→ **GOAL OF THE EXERCISE**: Print each line from the start of the records below up through the line where "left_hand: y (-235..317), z" is found, exactly as given.

(Records excerpted from a collection)
╔══
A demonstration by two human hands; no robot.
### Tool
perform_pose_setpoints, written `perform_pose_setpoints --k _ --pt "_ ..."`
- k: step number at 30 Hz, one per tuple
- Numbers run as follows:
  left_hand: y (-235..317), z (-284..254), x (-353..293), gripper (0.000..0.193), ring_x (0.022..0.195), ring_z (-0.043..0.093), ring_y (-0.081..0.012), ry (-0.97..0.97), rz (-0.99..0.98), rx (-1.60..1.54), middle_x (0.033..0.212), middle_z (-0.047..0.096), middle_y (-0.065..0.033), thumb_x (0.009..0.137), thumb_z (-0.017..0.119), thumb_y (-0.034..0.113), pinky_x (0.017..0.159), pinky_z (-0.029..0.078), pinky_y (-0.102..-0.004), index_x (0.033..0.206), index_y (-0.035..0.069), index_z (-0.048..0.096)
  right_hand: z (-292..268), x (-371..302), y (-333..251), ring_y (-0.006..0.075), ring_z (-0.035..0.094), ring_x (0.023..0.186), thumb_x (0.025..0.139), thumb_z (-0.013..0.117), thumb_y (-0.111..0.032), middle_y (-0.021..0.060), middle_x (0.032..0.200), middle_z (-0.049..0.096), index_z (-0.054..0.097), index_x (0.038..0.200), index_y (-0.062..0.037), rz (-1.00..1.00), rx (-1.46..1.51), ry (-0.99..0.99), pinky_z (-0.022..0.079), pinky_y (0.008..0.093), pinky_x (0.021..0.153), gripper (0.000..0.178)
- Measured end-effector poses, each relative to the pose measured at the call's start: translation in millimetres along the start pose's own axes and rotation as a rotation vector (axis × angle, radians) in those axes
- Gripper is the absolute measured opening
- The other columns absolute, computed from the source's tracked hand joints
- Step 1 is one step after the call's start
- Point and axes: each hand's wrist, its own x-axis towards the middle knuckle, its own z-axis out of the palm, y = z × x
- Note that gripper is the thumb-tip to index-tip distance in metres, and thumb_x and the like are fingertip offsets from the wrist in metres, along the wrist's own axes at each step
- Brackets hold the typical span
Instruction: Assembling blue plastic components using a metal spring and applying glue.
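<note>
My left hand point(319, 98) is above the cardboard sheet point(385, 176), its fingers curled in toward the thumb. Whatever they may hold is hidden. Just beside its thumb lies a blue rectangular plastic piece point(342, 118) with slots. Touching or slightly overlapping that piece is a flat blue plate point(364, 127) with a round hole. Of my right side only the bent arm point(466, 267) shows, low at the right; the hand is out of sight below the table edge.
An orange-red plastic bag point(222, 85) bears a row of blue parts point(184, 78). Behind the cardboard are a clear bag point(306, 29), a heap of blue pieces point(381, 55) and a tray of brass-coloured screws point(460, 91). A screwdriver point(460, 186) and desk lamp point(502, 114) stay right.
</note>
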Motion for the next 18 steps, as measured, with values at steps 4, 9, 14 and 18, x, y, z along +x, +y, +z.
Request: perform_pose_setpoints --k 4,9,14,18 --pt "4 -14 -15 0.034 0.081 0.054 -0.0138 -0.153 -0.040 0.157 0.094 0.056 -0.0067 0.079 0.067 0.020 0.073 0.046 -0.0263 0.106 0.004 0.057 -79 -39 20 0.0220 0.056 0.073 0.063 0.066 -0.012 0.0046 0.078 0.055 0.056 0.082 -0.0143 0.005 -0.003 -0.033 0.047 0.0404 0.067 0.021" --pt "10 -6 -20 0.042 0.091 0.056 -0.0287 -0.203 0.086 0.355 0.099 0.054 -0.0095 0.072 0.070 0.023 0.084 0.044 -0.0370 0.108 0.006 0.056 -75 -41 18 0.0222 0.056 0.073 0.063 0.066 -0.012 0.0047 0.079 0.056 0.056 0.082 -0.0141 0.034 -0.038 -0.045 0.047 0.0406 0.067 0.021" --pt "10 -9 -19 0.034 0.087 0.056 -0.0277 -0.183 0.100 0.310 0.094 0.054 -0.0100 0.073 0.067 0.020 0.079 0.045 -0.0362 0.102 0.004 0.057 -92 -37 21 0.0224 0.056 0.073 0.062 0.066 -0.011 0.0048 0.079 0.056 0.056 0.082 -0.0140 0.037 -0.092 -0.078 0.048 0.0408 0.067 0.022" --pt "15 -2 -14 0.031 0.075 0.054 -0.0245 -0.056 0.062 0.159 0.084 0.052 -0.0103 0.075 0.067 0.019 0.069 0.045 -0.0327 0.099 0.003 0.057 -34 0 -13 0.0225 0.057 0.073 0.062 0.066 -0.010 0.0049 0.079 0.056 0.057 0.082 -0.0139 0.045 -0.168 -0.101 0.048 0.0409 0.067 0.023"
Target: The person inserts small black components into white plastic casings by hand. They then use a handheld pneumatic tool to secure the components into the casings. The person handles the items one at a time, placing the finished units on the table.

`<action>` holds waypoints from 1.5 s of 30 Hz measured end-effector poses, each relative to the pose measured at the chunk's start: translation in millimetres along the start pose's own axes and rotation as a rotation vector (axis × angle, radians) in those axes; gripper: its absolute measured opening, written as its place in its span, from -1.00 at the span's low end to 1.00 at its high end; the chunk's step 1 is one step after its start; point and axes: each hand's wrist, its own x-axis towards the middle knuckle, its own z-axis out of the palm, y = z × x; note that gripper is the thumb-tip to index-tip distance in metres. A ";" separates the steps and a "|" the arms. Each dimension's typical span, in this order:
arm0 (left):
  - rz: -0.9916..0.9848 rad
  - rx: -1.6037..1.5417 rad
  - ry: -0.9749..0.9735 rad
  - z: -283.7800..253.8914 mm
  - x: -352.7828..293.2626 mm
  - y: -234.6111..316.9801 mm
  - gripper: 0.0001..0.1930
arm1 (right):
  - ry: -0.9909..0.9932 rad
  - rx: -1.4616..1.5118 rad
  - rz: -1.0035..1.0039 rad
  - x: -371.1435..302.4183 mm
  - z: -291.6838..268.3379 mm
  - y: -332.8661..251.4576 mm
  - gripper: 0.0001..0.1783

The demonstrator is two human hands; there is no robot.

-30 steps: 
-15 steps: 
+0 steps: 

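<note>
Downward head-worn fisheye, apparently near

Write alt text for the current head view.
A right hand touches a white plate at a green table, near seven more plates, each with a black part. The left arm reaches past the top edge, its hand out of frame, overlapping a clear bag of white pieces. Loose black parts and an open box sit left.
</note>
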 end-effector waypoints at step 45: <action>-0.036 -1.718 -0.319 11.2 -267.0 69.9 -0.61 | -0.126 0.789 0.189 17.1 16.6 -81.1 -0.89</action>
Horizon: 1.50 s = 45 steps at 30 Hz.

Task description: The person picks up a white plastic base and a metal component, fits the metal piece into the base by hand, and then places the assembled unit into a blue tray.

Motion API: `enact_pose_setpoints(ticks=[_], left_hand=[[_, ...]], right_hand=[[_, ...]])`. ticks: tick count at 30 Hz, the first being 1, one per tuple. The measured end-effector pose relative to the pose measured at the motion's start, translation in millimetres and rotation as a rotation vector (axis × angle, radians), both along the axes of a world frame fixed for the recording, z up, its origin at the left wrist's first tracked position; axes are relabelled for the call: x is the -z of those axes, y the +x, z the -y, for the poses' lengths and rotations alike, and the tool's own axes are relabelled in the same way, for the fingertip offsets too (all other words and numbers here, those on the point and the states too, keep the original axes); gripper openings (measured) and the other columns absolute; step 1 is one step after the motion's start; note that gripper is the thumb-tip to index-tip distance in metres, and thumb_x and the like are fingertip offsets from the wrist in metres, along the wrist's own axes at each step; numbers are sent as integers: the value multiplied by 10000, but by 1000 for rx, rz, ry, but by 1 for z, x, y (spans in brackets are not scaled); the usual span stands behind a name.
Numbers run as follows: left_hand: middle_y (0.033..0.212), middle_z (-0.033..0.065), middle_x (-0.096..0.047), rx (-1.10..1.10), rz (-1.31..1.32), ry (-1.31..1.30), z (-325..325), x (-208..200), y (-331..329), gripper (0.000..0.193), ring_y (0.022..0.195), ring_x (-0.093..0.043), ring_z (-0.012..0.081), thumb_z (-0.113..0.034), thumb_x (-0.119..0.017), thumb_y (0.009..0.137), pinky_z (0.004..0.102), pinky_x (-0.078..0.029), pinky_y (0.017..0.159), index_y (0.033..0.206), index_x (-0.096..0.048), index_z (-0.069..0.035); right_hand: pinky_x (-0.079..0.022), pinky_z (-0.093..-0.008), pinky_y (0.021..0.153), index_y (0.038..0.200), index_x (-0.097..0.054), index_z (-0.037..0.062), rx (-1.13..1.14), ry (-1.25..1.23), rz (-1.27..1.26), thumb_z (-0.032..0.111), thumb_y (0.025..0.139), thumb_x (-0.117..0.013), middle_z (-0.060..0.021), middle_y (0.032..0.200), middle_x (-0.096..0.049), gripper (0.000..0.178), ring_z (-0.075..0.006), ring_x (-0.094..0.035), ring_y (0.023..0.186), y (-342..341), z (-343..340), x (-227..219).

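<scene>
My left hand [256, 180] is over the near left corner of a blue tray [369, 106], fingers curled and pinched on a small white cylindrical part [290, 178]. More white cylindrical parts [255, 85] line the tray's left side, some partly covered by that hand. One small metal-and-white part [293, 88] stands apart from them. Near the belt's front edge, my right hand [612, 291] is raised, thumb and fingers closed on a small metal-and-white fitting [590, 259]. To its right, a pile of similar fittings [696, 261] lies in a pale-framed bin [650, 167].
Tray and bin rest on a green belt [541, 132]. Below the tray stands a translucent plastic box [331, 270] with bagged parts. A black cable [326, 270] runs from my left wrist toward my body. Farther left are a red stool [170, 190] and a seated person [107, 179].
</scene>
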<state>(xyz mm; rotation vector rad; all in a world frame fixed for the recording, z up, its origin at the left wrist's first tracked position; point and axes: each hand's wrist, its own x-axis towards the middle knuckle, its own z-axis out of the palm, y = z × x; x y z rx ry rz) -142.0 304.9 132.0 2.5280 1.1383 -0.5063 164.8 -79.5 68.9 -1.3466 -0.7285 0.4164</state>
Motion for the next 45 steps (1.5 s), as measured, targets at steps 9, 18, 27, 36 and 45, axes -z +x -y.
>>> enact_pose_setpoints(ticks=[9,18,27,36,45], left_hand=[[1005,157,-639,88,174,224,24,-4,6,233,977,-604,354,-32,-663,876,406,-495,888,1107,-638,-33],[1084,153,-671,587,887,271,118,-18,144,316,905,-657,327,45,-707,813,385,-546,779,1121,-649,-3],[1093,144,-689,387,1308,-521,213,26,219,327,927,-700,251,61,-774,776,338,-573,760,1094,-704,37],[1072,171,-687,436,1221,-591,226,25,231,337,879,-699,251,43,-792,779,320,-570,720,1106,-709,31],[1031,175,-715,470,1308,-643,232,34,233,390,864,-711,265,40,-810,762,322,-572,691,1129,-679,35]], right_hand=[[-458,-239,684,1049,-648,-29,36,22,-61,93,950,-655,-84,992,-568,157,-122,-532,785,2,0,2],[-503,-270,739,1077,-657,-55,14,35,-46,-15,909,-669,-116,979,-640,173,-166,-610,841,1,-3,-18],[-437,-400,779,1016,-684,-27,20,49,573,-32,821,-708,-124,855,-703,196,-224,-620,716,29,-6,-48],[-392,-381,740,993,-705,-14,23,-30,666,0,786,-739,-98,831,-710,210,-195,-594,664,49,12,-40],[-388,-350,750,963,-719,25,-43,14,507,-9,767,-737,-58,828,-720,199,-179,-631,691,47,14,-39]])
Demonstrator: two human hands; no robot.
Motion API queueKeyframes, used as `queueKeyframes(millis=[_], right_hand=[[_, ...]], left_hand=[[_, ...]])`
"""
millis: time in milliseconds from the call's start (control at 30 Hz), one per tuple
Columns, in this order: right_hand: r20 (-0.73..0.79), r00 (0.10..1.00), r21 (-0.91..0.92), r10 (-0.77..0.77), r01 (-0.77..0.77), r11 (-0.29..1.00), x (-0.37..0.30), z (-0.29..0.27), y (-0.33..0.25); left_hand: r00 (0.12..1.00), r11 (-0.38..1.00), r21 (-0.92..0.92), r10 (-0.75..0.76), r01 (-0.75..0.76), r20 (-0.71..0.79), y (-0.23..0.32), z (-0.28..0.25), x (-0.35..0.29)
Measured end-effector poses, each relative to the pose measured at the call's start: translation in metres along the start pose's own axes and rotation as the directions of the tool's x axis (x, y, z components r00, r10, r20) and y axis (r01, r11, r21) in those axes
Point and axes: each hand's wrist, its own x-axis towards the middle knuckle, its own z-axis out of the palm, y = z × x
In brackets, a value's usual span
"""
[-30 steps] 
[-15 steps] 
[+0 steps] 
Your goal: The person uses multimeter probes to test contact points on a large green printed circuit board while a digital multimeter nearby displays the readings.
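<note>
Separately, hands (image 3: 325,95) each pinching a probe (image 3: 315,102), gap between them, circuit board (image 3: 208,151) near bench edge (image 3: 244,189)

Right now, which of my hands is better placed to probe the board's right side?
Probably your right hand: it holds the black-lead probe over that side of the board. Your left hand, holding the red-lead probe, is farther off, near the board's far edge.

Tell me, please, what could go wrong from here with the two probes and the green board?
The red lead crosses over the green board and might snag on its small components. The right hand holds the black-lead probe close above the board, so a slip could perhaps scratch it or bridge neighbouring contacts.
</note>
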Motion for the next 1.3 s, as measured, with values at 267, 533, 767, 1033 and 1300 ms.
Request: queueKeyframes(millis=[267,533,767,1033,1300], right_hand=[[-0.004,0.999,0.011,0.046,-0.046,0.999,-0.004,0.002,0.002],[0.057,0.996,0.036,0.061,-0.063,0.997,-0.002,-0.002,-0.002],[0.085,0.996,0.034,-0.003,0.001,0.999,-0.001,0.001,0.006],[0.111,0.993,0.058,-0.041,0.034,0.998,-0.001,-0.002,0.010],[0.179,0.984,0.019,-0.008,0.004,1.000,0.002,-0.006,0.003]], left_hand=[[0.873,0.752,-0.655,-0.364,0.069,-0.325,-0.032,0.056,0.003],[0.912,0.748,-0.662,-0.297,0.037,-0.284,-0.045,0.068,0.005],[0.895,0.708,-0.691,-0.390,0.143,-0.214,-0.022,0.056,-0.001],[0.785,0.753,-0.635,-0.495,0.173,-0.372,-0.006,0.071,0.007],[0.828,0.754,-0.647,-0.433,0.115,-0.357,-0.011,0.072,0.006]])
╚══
→ **TASK OUTPUT**:
A demonstration by two human hands; no robot.
### Tool
perform_pose_setpoints, written `perform_pose_setpoints --k _ --pt "_ ..."`
- k: step number at 30 Hz, one per tuple
- Numbers run as follows:
  left_hand: y (-235..317), z (-284..254), x (-353..293), gripper (0.000..0.193), ring_x (0.022..0.195), ring_z (-0.043..0.093), ring_y (-0.081..0.012), ry (-0.97..0.97), rz (-0.99..0.98), rx (-1.60..1.54), middle_x (0.033..0.212), middle_z (-0.047..0.096), middle_y (-0.065..0.033), thumb_x (0.009..0.137), thumb_z (-0.017..0.119), thumb_y (-0.034..0.113), pinky_x (0.017..0.159), pinky_z (-0.029..0.078), pinky_y (-0.102..-0.004), index_x (0.033..0.206), index_y (-0.035..0.069), index_z (-0.048..0.096)

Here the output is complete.